The Gateway Foundation also intends the space station to be used for research purposes, as well as asteroid mining.

Alatorre says the Von Braun hotel wants to be "the first in orbit," but that even if the Gateway Foundation doesn't launch by 2025, the company knows one of its competitors will.

Space tourism is the future, he says, and the Gateway Foundation believe that future's imminent.

Sustainability in space

Given the design is still exactly that -- just a design -- there are some questions that remain unanswered about how the space hotel will function in actuality.

For example, it's been suggested that living in low gravity for an extended period of time is damaging to the human body.
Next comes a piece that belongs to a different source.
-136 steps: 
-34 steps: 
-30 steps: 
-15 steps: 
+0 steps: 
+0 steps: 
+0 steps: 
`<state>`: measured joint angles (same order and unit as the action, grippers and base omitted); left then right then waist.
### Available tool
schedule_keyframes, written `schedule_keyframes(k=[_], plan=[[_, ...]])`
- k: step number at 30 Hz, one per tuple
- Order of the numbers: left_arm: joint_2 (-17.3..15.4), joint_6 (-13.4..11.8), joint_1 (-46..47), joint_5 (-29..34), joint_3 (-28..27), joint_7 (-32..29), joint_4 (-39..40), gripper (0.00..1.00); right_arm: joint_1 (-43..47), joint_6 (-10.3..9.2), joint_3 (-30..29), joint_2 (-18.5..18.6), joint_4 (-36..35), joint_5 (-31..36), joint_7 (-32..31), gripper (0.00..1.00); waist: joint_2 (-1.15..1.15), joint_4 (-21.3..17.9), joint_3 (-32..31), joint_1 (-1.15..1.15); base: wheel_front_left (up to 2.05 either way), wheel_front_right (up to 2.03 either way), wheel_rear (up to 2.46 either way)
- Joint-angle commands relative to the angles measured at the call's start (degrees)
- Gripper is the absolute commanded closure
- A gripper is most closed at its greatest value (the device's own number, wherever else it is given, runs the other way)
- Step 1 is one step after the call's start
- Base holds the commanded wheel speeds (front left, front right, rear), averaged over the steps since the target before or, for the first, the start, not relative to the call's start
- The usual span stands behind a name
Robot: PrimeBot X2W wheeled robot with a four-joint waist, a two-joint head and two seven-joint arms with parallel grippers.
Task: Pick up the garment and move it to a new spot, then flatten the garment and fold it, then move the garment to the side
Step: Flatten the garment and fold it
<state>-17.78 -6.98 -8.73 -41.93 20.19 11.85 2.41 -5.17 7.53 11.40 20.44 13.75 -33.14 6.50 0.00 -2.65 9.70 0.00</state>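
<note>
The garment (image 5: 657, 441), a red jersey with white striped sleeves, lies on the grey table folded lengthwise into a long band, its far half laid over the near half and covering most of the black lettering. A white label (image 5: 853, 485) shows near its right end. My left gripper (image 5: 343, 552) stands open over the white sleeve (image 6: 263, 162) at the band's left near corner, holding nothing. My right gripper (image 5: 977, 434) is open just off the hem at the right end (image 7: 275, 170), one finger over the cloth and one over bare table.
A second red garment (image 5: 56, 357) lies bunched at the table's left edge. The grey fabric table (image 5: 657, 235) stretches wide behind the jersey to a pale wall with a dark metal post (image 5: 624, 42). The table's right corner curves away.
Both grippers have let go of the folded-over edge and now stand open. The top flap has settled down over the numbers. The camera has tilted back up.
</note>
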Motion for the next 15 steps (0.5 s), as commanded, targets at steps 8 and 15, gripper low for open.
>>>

While vacationers will probably only visit the hotel for a few weeks, staff will plan to be there for six months to a year.

They'll adjust schedules as needed, says Alatorre, but right now, the foundation thinks this proposition would be "perfectly safe."

There's also the sustainability question, as people look for more eco-friendly vacations, surely going to space is not the solution?

Alatorre points to SpaceX's Raptor engine, which uses methane instead of petroleum-based fuel, suggesting "eco-friendly" rocket designs are the future.

He says recycling will be woven into the fabric of the space hotel.

"On the station itself, it's going to be about the most environmentally friendly vacation you'll ever have. Because we're recycling everything," says Alatorre.

"There's no amount of water or trash or waste that is going to be discarded, everything will be recycled, reused, stored, converted to some other form."

Terrestrial construction on the Gateway Foundation's project is set to begin October 1, 2019.